Una vez más el miedo apareció y Lord Warburton le levantó la cara para besarla con ternura.
—Si yo soy un dios —dijo él—, entonces tienes que creer en mí y como tú eres la diosa del amor, estoy seguro de que los demás dioses te cuidarán y te protegerán.
Mientras hablaba, a Corena le pareció que brillaba con una luz que emanaba del cielo.
Ella ansiaba creer en él y sus brazos resultaban muy protectores, así que pronto se rindió a sus besos, sin pensar en el futuro.
* * *
Mucho más tarde, Lord Warburton dijo:
—Ahora voy a mandarte a la cama, mi amor. Quiero que descanses para que mañana me ayudes dándome valor en lo que necesito hacer.
—Lo…, intentaré —repuso Corena.
Él se puso de pie y la llevó en brazos hasta su camarote, donde la depositó sobre la cama con delicadeza.
Al hacerlo, él se dio cuenta de que Corena no le había dado importancia al hecho de haber estado en sus brazos vistiendo sólo un delgado camisón.
En su innata pureza aquello no había tenido importancia ante la gravedad de los asuntos que habían estado tratando.
—¡Te adoro, mi pequeña Afrodita! —exclamó él. La cubrió con las sábanas.
A la luz de la luna era difícil creer que ella era un ser vivo y no una estatua de piedra de la diosa que él buscara tan afanosamente.
Los labios de ella estaban tibios y cuando él los sintió temblar bajo los suyos comprendió que nadie podía ser más dulce ni más adorable.
—Buenas noches, mi preciosa —dijo él—, después de mañana ya estaremos juntos y ya no existirán más sombras, solamente el amor que tú le prodigas al mundo.

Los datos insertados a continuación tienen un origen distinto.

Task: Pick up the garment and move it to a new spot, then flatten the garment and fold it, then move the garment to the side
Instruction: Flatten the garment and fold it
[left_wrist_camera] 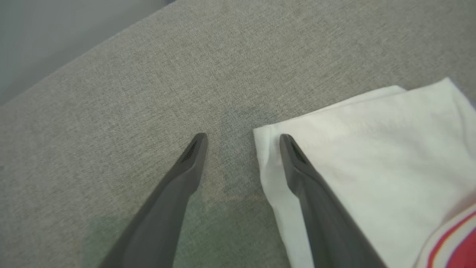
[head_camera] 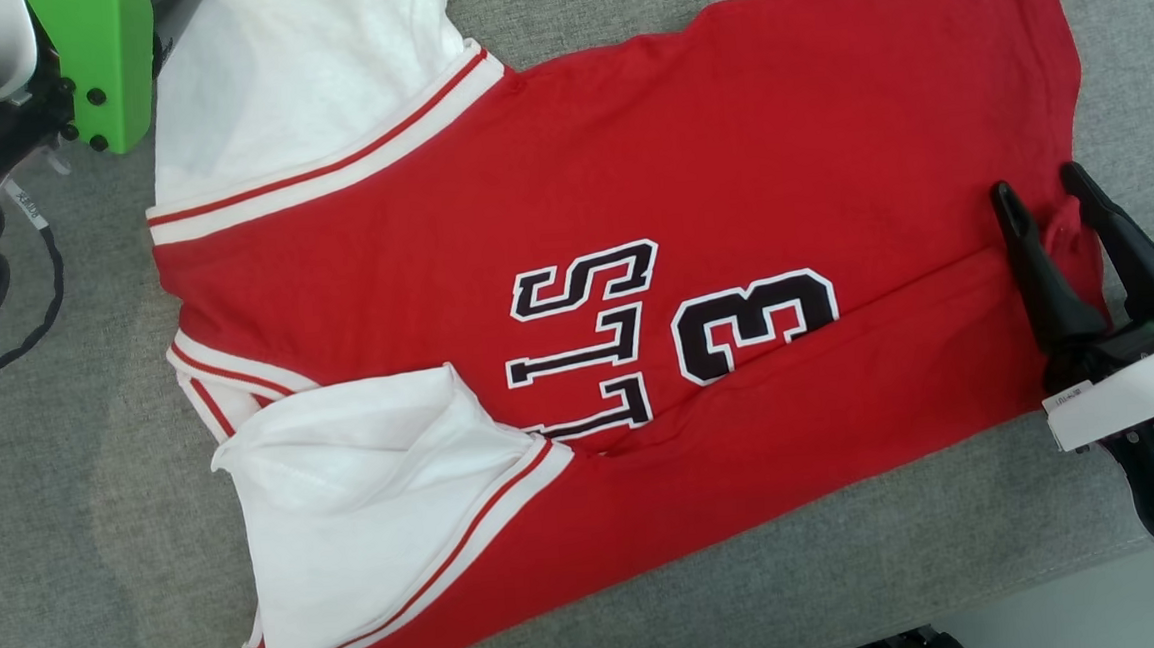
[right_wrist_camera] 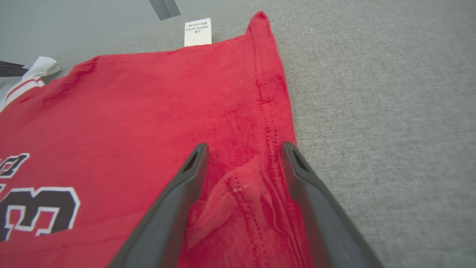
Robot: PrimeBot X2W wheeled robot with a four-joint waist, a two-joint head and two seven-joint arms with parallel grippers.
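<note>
- My right fingers [right_wrist_camera: 171, 212] are nearest the lens. They stand wide apart and grip nothing.
- Between them sits a small raised pucker [right_wrist_camera: 238, 186] in the stitched hem of the red jersey [head_camera: 727, 154], at its right-hand edge in the head view.
- The jersey lies spread out, print side up, on the grey cloth-covered table [head_camera: 68, 515], filling most of the middle. Its hem points to my right and its neck to my left.
- A black number 3 [head_camera: 755, 323] with a white outline sits mid-chest, with black letters [head_camera: 583, 339] beside it.
- One white sleeve [head_camera: 292, 81] lies at the far left; the other sleeve [head_camera: 367, 497] is rumpled nearer me, its upper edge lapping onto the red body.
- A white care label [right_wrist_camera: 198, 32] pokes out from the jersey's far edge.
- My left fingers [left_wrist_camera: 163, 208] are also wide apart and hold nothing. One tip is over the corner of the far sleeve and the other is over bare table. I cannot tell whether either touches.
- In the head view, my left arm's green housing [head_camera: 95, 63] sits at the upper left, just beside that sleeve.
</note>
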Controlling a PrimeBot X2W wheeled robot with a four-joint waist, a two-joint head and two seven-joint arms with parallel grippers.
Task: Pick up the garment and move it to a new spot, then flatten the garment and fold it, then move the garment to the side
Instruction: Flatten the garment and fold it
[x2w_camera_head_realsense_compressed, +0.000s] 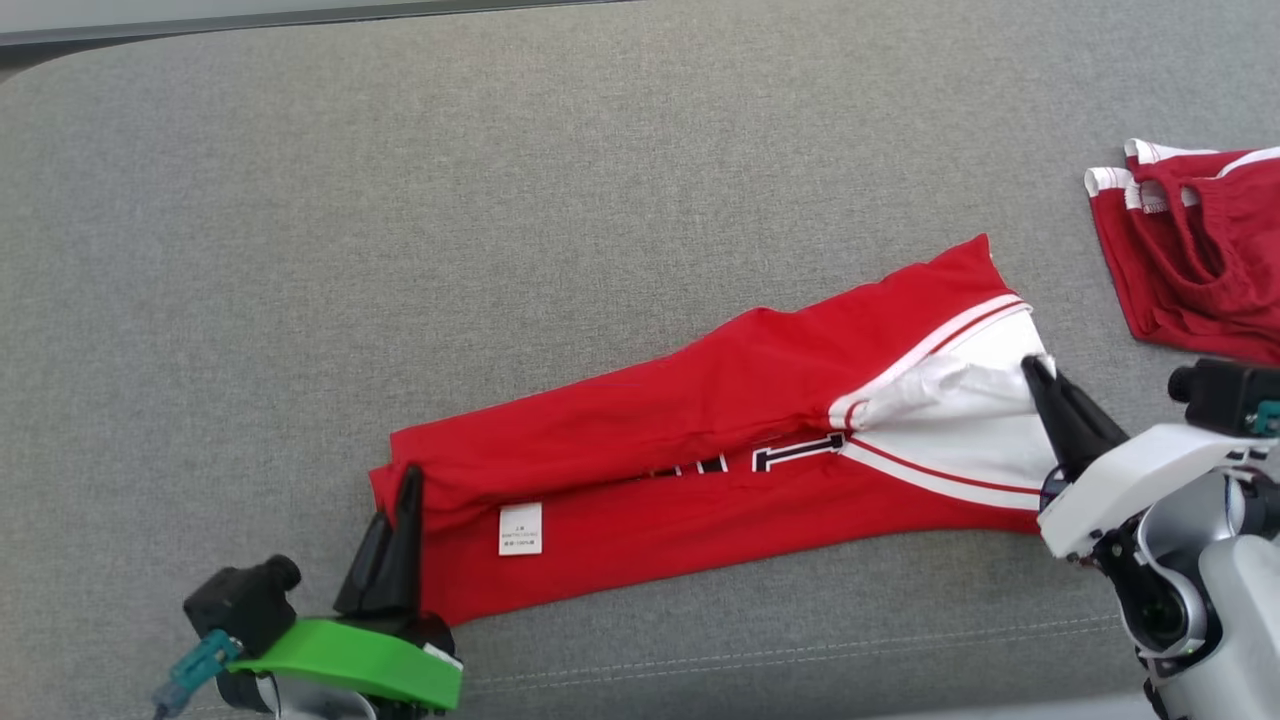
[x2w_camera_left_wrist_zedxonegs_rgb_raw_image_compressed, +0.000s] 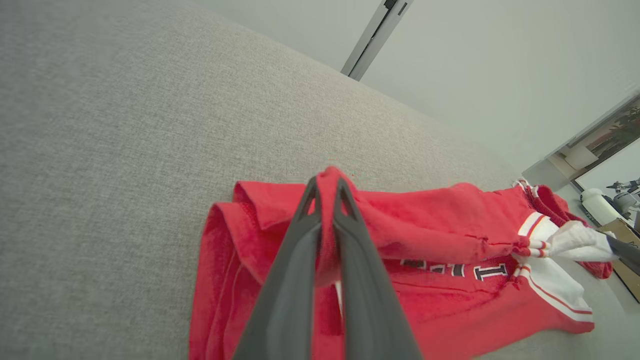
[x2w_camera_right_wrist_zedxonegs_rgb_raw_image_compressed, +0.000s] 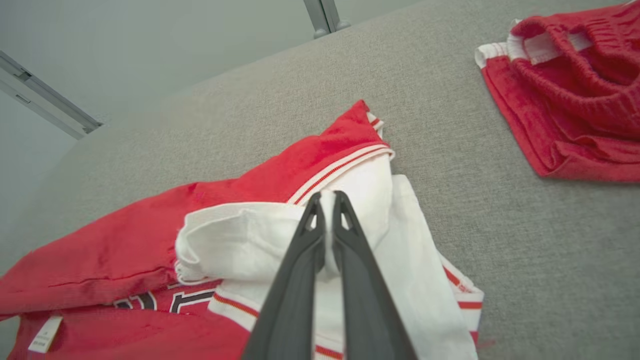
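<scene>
Both left end effector (x2w_camera_head_realsense_compressed: 408, 482) and right end effector (x2w_camera_head_realsense_compressed: 1036, 366) pinch the garment (x2w_camera_head_realsense_compressed: 700, 400); other red clothing (x2w_camera_head_realsense_compressed: 1200, 260) lies apart.

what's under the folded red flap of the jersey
Dark lettering peeks out at the edge of the flap, with a white label lower down on the jersey; the rest of the print is covered.

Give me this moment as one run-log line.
left gripper: shut on garment, red end | right gripper: shut on garment, white end | garment: part-folded on grey cushion
</scene>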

La besó una vez más y haciendo un esfuerzo salió del camarote.
Cuando se hubo marchado, Corena cerró los ojos y dijo una y otra vez:
—¡Gracias, Dios mío, y por favor, protégelo y salva a papá! ¡No puedo perderlos!
Oró con una intensidad que surgía de lo más profundo de su corazón hasta que se quedó dormida.